*** Begin section ***
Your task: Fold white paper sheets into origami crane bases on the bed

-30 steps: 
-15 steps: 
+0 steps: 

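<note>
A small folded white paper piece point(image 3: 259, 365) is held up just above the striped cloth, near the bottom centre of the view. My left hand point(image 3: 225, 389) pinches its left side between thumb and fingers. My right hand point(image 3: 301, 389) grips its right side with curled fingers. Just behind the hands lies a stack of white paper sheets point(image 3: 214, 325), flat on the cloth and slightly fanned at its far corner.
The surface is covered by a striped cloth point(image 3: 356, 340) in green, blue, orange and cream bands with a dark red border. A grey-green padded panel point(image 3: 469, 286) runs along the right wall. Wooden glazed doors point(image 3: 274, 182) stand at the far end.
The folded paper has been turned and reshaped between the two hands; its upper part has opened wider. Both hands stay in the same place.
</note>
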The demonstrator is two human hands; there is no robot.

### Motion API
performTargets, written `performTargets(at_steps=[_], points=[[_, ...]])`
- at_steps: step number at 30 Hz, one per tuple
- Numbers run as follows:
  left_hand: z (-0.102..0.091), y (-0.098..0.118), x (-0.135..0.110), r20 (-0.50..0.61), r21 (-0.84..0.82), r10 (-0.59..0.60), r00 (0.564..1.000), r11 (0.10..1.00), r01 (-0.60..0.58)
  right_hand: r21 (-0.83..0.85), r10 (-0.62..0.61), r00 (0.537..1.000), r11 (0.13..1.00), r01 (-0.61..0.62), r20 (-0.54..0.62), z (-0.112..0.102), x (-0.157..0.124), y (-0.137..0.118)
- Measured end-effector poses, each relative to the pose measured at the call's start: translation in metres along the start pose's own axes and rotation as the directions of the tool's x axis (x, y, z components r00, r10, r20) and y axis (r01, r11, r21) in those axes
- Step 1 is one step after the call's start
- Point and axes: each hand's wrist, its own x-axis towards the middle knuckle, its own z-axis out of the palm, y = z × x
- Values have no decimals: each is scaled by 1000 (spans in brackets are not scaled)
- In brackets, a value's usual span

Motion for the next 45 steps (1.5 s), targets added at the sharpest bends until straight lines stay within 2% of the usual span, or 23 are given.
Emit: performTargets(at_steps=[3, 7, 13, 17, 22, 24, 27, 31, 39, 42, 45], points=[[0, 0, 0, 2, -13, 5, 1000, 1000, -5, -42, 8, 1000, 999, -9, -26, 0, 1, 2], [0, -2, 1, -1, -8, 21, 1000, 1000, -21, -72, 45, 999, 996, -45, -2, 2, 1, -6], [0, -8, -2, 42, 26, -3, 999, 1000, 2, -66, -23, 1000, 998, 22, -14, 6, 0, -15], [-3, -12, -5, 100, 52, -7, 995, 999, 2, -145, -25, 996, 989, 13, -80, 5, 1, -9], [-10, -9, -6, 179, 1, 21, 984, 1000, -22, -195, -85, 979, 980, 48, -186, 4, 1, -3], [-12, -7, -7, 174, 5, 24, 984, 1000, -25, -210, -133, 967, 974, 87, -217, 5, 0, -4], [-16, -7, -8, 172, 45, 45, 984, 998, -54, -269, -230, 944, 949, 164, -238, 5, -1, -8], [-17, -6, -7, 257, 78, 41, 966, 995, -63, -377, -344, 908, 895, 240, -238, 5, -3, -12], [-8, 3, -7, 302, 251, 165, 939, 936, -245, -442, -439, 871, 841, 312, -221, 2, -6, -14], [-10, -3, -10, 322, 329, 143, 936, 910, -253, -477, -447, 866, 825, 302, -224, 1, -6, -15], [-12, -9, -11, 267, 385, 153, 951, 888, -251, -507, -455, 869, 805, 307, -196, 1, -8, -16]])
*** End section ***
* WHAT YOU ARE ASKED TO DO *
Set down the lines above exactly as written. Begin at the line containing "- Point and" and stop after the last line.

* WRITTEN RESPONSE *
- Point and axes: each hand's wrist, its own x-axis towards the middle knuckle, its own z-axis out of the palm, y = z × x
- Values have no decimals: each is scaled by 1000 (spans in brackets are not scaled)
- In brackets, a value's usual span

Motion for the next 45 steps (1.5 s), targets added at the sharpest bends until straight lines stay within 2% of the usual span, or 23 are given.
Emit: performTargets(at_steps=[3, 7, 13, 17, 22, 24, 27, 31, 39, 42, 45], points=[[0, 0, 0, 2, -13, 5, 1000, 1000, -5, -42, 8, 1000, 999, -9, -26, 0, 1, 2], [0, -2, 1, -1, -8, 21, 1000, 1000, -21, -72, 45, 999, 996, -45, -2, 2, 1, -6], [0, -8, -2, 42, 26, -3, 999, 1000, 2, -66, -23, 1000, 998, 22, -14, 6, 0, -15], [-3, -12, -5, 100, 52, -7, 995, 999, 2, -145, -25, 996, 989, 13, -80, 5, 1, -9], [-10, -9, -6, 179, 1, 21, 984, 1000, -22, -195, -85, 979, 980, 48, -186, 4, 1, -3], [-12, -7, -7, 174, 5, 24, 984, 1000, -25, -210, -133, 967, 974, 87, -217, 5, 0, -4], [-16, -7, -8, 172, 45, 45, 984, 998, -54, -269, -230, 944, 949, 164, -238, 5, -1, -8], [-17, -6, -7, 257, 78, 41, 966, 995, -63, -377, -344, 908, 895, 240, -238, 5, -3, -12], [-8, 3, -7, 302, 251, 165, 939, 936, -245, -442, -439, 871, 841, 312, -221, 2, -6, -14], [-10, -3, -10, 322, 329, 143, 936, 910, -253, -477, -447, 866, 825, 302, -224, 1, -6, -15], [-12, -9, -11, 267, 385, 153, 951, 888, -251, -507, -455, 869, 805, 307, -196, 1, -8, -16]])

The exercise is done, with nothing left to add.